## Your objective
Locate the line bearing "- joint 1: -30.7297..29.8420" in the material below, then reproduce it and each following line up to and including the line bearing "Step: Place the".

## Source records
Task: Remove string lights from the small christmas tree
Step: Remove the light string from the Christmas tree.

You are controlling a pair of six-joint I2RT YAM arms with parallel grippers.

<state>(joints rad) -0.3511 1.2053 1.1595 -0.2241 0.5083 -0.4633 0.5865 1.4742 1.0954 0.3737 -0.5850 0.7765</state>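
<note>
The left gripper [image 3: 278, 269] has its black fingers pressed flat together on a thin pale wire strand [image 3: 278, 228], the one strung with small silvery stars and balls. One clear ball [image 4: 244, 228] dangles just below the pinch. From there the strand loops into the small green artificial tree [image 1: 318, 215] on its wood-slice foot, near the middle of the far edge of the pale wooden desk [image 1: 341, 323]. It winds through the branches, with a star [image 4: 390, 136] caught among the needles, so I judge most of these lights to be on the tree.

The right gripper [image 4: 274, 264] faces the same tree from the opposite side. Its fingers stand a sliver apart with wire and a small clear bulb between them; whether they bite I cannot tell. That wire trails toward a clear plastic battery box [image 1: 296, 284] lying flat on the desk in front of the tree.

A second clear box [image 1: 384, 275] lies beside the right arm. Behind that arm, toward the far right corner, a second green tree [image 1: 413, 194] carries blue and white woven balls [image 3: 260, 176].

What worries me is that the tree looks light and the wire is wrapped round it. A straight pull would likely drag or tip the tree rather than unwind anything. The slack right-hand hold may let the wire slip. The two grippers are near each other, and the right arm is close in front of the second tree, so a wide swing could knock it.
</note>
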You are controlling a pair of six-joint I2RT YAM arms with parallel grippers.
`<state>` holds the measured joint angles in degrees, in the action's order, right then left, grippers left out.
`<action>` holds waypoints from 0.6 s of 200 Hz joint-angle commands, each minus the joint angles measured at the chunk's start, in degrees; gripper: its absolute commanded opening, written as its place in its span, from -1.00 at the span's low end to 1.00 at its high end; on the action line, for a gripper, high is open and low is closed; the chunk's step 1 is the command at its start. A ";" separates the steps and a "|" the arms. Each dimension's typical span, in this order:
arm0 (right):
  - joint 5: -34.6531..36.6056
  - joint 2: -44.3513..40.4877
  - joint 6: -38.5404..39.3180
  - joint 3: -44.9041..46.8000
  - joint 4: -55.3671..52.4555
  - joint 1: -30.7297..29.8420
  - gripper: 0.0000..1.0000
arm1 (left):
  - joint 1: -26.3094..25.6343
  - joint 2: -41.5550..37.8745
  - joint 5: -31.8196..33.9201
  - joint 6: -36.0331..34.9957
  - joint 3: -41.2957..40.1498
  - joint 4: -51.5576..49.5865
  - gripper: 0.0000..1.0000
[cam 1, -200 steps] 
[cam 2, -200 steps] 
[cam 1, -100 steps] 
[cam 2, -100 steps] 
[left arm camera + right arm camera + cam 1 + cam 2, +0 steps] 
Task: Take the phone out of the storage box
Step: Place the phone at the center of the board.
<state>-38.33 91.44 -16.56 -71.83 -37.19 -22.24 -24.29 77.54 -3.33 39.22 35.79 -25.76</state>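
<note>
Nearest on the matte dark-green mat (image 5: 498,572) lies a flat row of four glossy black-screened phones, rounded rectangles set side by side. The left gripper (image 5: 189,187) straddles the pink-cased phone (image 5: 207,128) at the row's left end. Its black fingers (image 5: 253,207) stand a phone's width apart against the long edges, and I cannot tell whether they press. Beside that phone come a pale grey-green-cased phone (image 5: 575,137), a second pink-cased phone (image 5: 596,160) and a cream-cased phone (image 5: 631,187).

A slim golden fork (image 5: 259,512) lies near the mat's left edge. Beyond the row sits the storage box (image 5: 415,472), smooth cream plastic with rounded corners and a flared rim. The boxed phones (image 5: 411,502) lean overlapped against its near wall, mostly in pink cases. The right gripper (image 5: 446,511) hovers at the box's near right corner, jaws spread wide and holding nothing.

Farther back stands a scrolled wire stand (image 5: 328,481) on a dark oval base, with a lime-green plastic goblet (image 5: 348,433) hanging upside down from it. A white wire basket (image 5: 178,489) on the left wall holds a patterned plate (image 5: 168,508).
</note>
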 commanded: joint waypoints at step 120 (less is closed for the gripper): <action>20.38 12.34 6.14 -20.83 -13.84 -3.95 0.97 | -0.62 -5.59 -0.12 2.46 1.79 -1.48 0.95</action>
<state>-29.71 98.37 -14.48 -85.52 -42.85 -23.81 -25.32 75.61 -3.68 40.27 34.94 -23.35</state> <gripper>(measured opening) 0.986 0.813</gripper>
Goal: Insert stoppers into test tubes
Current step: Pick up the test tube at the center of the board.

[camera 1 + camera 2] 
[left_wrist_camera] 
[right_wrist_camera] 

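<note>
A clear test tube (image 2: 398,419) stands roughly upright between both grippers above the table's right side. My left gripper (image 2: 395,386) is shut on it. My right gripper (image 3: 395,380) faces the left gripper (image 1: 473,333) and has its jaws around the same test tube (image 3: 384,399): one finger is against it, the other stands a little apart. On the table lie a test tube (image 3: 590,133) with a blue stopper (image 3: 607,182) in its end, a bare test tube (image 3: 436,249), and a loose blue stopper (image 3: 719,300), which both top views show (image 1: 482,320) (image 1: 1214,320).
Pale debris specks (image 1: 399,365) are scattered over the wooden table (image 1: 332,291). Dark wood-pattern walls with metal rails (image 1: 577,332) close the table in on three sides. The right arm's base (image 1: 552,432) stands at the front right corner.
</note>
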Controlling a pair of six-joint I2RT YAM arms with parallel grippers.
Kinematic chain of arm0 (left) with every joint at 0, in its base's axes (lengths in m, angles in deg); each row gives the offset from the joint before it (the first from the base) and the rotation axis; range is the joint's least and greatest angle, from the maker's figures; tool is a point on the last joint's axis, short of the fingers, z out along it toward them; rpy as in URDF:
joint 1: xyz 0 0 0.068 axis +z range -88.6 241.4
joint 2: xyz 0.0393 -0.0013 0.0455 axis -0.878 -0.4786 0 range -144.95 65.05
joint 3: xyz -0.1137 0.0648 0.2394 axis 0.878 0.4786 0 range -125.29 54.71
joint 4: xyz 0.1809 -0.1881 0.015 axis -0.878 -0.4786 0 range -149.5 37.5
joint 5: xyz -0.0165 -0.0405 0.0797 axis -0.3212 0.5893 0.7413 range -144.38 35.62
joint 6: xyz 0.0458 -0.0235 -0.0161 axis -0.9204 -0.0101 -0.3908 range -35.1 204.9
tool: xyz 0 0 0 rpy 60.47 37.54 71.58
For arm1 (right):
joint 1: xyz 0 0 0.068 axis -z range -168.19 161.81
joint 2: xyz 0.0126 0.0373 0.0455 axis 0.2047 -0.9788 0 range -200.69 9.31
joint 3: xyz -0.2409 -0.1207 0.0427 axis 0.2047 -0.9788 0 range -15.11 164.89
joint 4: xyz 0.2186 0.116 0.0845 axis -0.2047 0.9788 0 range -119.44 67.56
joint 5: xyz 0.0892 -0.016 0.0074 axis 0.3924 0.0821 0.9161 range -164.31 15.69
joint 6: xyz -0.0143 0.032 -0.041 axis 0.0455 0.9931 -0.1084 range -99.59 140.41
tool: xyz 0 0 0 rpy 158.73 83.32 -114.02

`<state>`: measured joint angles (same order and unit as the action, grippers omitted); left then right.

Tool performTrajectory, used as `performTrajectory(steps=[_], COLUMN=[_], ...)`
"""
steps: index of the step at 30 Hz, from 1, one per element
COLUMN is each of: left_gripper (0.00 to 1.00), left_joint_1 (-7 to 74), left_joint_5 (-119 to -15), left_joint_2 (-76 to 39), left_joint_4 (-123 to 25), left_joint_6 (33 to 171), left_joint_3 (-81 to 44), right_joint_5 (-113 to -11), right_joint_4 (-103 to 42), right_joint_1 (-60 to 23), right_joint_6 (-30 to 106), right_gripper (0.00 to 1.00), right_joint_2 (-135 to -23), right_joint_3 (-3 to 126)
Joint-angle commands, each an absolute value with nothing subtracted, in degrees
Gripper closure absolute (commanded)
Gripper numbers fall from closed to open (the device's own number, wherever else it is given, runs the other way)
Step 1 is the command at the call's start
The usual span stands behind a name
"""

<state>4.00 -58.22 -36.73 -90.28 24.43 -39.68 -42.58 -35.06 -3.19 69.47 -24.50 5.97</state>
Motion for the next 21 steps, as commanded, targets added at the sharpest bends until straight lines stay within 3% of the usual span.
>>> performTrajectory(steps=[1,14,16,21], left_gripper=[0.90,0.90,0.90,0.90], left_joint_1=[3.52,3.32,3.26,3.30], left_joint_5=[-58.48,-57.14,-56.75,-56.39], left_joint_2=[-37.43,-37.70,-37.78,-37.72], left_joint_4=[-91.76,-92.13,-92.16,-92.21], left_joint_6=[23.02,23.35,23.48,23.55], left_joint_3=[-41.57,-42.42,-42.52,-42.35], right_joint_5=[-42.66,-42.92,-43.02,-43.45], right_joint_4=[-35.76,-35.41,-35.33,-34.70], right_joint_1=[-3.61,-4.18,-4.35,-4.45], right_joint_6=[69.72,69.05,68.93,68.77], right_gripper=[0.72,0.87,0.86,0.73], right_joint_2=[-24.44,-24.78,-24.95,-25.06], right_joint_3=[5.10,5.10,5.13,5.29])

## Task output
  - joint 1: -30.7297..29.8420
  - gripper: 0.0000..1.0000
arm1 (left):
  - joint 1: -26.3094..25.6343
  - joint 2: -41.5550..37.8745
  - joint 5: -31.8196..33.9201
  - joint 6: -36.0331..34.9957
  - joint 3: -41.2957..40.1498
  - joint 4: -51.5576..49.5865
  - gripper: 0.0000..1.0000
[cam 1, -200 steps] 
[cam 2, -200 steps] 
[cam 1, -100 steps] 
[cam 2, -100 steps] 
[left arm camera + right arm camera + cam 1 + cam 2, +0 steps] 
Task: Take the phone out of the storage box
Step: Place the phone at the center of the board.

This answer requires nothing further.